Print out the data below in full and exactly, skipping the pictures.
● ● ●
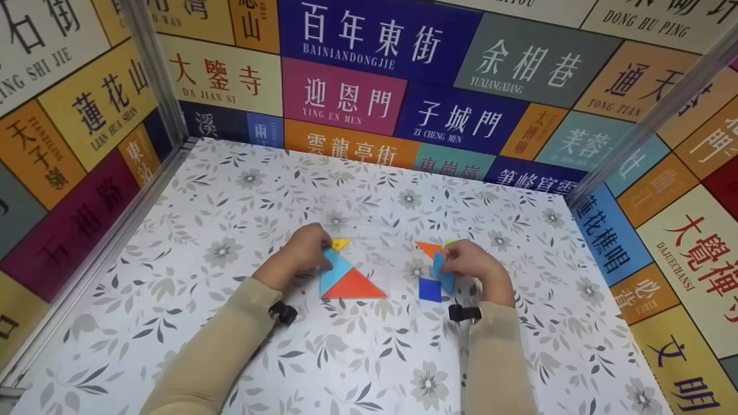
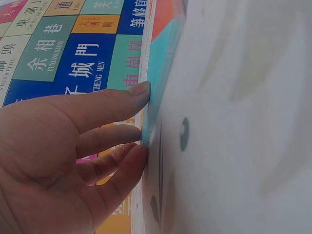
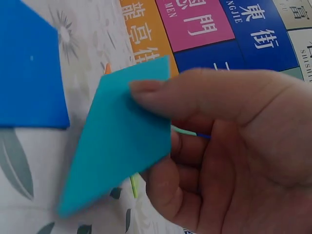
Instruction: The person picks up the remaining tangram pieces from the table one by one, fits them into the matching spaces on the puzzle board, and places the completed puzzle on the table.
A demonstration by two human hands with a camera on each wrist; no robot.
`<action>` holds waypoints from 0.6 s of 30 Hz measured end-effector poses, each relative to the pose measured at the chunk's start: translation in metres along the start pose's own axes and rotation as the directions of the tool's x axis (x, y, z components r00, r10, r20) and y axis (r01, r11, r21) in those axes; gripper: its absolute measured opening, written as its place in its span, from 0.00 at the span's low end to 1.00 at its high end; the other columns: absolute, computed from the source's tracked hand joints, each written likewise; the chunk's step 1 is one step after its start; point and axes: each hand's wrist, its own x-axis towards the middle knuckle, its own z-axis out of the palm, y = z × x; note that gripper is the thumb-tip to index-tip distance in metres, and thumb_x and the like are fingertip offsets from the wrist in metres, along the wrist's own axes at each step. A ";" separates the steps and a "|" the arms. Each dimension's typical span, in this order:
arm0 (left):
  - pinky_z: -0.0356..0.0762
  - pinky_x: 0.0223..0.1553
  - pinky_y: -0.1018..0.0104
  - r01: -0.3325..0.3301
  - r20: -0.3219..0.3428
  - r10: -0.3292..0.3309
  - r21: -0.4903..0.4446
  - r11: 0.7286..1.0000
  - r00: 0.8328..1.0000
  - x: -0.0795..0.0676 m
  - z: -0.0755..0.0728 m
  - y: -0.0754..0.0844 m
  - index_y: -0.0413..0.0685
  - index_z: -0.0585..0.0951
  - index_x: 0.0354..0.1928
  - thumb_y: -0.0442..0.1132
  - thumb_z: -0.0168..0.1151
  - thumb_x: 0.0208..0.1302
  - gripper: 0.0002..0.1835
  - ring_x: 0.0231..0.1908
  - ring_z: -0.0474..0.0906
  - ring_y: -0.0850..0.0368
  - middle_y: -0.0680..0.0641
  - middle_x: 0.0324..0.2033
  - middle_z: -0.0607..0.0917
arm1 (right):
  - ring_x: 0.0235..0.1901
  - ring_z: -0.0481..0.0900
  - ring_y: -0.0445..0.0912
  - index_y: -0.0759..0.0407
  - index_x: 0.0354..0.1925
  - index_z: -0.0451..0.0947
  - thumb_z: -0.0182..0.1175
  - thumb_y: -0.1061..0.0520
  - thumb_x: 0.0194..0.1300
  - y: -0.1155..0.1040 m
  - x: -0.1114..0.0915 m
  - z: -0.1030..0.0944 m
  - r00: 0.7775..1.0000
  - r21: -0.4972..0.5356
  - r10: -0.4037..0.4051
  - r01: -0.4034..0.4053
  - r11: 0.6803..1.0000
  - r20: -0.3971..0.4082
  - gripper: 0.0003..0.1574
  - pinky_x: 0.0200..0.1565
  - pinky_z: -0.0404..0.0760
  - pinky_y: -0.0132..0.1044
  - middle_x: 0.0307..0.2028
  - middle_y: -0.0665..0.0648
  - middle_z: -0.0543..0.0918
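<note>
Mid-frame, the left hand (image 1: 302,249) touches the cyan piece (image 1: 332,275) with loosely spread fingers; light, even pressure should keep its seam with the red piece (image 1: 354,287) tight. Right of centre, the right hand (image 1: 470,260) pinches the blue piece (image 1: 444,282), tilted near the square (image 1: 429,290); a light edge grip suits it.

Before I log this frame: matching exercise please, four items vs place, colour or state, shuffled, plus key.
Column 1
1. Left hand
2. Right hand
3. Red triangle
4. Square

Column 2
A. Dark blue, lying flat
B. Edge to edge with the light-blue piece
C. Fingertips on the light-blue piece
D. Pinches a blue piece near the square

Pairs: 1-C, 2-D, 3-B, 4-A
</note>
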 end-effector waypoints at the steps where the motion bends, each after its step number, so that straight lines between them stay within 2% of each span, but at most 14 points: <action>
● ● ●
OUTPUT OF THE EXERCISE |
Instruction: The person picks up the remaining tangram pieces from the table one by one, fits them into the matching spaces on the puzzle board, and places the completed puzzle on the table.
A demonstration by two human hands with a camera on each wrist; no robot.
`<action>` holds waypoints from 0.6 s of 30 Hz measured end-effector poses, each relative to the pose measured at the chunk's start: translation in metres along the start pose's own axes and rotation as the directions of the tool's x axis (x, y, z components r00, r10, r20) and y axis (r01, r11, r21) in those axes; gripper: its absolute measured opening, written as its place in its span, from 0.00 at the span's low end to 1.00 at its high end; the other columns: absolute, computed from the source's tracked hand joints, each written likewise; the chunk's step 1 is one step after its start; point and axes: each hand's wrist, its own x-axis towards the middle knuckle, its own z-axis out of the palm, y = z × x; note that gripper is the thumb-tip to index-tip distance in metres, and thumb_x and the like are fingertip offsets from the wrist in metres, along the wrist's own axes at each step. A ";" separates the steps and a "|" the arms. Each dimension's typical span, in this order:
arm0 (left):
  - pinky_z: -0.0356..0.0762
  - pinky_x: 0.0223..0.1553
  - pinky_y: -0.1018..0.0104
  - r01: -0.3325..0.3301
  - r20: -0.3219..0.3428
  - r10: -0.3292..0.3309
  - r21: -0.4903..0.4446
  - r11: 0.7286..1.0000
  - r00: 0.8328..1.0000
  - x: -0.0795..0.0676 m
  - z: -0.0755..0.0728 m
  - y: -0.0754..0.0844 m
  - index_y: -0.0413..0.0685
  - index_z: -0.0585..0.0951
  - index_x: 0.0354..0.1928
  - thumb_y: -0.0442..0.1132
  - thumb_z: -0.0168..0.1151
  - thumb_x: 0.0208..0.1302
  - gripper: 0.0002..0.1835
  - ring_x: 0.0231..0.1908
  - ring_z: -0.0474..0.0906
  - ring_y: -0.0850..0.0368
  - middle_y: -0.0680..0.0641
  - middle_x: 0.0324..0.2033
  - middle_z: -0.0607..0.0917
arm1 (right):
  - ring_x: 0.0235..0.1901
  - ring_z: -0.0481..0.0900
  - ring_y: -0.0445..0.0912
  - index_y: -0.0759..0.0407
  - index_x: 0.0354..0.1925
  - index_z: -0.0451..0.0947
  - thumb_z: -0.0182..0.1175
  - thumb_y: -0.1061..0.0520
  - thumb_x: 0.0194..0.1300
  - y: -0.1155..0.1040 m
  - x: -0.1114..0.0915 m
  - z: -0.1030..0.0944 m
  - r00: 0.7775..1.0000
  - r21: -0.4972..0.5356
  - r10: -0.4037..0.4051
  - r01: -0.4034..0.4053
  - r11: 0.6803..1.0000
  - r20: -0.3971..0.4082
  - gripper: 0.0003..0.1574
  - pinky_x: 0.0200..0.1565
  - pinky_z: -0.0404..0.0760
  - pinky_y: -0.0132..0.1044
  - middle_x: 0.0307..0.2028
  - middle_y: -0.0665..0.0648
  - middle_z: -0.0543..0.0918
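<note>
Mid-frame, the left hand (image 1: 302,249) touches the cyan piece (image 1: 332,275) with loosely spread fingers; light, even pressure should keep its seam with the red piece (image 1: 354,287) tight. Right of centre, the right hand (image 1: 470,260) pinches the blue piece (image 1: 444,282), tilted near the square (image 1: 429,290); a light edge grip suits it.

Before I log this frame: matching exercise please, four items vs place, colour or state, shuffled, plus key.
Column 1
1. Left hand
2. Right hand
3. Red triangle
4. Square

Column 2
A. Dark blue, lying flat
B. Edge to edge with the light-blue piece
C. Fingertips on the light-blue piece
D. Pinches a blue piece near the square

Pairs: 1-C, 2-D, 3-B, 4-A
</note>
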 end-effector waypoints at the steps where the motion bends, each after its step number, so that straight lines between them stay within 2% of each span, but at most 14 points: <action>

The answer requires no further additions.